The court & country cook, faithfully translated out of French into English by J. K. A. J. Churchill, London, 1702, p. 242-3.
One is only limited in the size of the sausage by the piece of pounded meat [here is chicken breast] used to wrap the farce and size of the covered Stew-pan or casserole in which to cook it. I used Summer Sausage as bards. Curing salt mixed with the beaten spice would have assured the sausage's pink appearance when cooked.

Thursday, November 21, 2013

Medlar or Nèfle Jelly

Our little medlar tree produced about 2 pounds of fruit this year. After bletting I made a jelly from this recipe. I can only describe the flavor as a cross between honey and date … indescribably delicious. Next year I plan to make some liqueur, as well. Image from wikipedia.

Wednesday, November 20, 2013

Cervelat or Cervelas--The Original Cold Cut

Cervelat, or Cervelas, a large kind of Sausage, well season'd and eaten cold in slices.
The Court & Country Cook, François Massialot, 1702, «C» A Table Explaining the Terms of Art, &c.

Summer sausage is it's modern equivalent, but we are really talking about «cold cuts» of previously cooked, smoked or fermented Charcuterie.

Monday, November 18, 2013

Chickens à la Mazarine

Known today as chicken-fried «steak»,I submit with pleasure, Chickens à la Mazarine.

Cut your Chickens, as if it were to make a white Fricassy, and set them a broiling upon the Coals; as the broil'd or fried Pigeons mentioned under the Letter P, with all sorts of fine Herbs: All being dress'd, let them be neatly breaded and afterwards broil'd upon a Grid-iron. They may serve either for separate Dishes, or to garnish others, and are set hot upon the Table for a Side-dish; but they are not commonly fry'd, as Pigeons may be order'd. Many call these Chickens, Pigeons and other Fowls that are dress'd in this manner, Pieces à la Sainte Menehout*. 'Tis requisite that the Bread, with which Chickens are breaded, be fine and white, to the end that it may take a good color when they are broil'd.
The Court & Country Cook, François Massialot, 1702, p. 83.

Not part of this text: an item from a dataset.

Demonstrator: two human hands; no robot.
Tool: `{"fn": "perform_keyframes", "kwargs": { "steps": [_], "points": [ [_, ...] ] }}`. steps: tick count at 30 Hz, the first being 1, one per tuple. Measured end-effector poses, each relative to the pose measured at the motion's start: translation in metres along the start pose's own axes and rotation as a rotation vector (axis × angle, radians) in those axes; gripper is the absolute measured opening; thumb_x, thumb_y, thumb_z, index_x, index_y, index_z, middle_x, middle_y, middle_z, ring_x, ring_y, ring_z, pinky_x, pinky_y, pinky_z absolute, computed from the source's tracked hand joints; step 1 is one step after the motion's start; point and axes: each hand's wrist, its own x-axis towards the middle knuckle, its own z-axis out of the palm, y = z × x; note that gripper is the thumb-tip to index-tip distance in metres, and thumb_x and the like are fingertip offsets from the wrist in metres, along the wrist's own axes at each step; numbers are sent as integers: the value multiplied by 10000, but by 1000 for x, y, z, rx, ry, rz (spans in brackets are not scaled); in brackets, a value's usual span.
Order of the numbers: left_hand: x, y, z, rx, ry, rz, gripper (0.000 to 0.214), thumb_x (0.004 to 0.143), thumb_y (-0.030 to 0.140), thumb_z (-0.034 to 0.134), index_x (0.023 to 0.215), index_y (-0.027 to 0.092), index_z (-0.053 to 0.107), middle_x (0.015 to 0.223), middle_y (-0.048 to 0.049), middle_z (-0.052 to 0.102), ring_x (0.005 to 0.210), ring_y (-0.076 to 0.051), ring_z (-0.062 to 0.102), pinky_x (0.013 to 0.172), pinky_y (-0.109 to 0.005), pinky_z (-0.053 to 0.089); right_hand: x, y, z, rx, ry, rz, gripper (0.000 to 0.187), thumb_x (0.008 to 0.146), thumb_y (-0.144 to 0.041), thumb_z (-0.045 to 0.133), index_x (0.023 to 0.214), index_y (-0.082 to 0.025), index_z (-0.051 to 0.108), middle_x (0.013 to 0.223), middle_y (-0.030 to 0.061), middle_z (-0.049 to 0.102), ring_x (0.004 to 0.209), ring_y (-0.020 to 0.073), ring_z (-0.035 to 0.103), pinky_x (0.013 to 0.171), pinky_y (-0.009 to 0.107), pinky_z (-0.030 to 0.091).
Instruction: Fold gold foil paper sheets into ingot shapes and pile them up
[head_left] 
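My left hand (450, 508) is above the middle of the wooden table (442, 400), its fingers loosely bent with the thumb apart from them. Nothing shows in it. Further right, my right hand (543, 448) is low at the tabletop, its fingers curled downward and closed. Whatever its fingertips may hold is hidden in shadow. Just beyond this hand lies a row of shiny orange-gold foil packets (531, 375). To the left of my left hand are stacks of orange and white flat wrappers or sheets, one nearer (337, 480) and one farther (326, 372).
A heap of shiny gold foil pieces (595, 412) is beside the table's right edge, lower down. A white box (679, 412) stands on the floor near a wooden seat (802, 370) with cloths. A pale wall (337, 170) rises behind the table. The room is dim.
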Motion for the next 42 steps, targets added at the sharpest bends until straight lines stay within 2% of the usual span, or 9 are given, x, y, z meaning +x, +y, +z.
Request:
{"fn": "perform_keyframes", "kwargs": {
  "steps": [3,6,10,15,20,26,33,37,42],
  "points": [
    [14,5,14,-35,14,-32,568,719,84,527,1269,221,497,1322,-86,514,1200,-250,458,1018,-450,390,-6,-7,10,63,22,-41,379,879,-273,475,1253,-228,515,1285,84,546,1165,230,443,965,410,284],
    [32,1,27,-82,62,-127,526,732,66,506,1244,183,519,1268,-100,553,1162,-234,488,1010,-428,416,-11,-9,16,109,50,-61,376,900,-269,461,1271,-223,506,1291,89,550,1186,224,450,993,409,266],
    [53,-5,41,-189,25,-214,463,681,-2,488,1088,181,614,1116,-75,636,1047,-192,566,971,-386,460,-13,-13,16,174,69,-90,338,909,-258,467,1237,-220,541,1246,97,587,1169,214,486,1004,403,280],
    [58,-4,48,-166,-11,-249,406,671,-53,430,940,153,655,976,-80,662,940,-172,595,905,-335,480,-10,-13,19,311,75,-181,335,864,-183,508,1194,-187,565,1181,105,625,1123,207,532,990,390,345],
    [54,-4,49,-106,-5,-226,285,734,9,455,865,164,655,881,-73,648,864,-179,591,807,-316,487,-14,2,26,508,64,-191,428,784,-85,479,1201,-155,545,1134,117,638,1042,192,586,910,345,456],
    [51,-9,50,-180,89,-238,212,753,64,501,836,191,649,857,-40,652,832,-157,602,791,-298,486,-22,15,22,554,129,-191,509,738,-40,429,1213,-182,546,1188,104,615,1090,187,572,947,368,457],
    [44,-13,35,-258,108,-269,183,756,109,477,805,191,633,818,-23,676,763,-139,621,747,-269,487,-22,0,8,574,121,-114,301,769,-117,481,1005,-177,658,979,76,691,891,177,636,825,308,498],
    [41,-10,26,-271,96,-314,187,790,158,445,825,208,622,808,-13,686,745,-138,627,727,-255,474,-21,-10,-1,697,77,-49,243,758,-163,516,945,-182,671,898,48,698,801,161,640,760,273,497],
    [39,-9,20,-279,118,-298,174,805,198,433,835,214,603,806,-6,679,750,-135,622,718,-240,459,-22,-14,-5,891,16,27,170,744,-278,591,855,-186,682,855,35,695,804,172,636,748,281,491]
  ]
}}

*SAINT MENEHOUT: The nomenclature indicated, as it still does in French cookery, something egg-and-breadcrumbed and then fried or broiled. A good number of Nott’s receipts, all of French derivation, call for this treatment. Sainte-Menehould is a small town in the Champagne district. Whether the method of cookery is called after the town or the saint herself is not recorded. (John Nott, 1726) https://prospectbooks.co.uk/glossary/s 11-18-2013

Sunday, November 17, 2013

Quince Pie

A simple pie from the few Portugal quince I grew this year. Just a simple crust and a few dollops of butter added to the cooked quince with sugar--resulting in a rich, deep red color and exquisite flavor.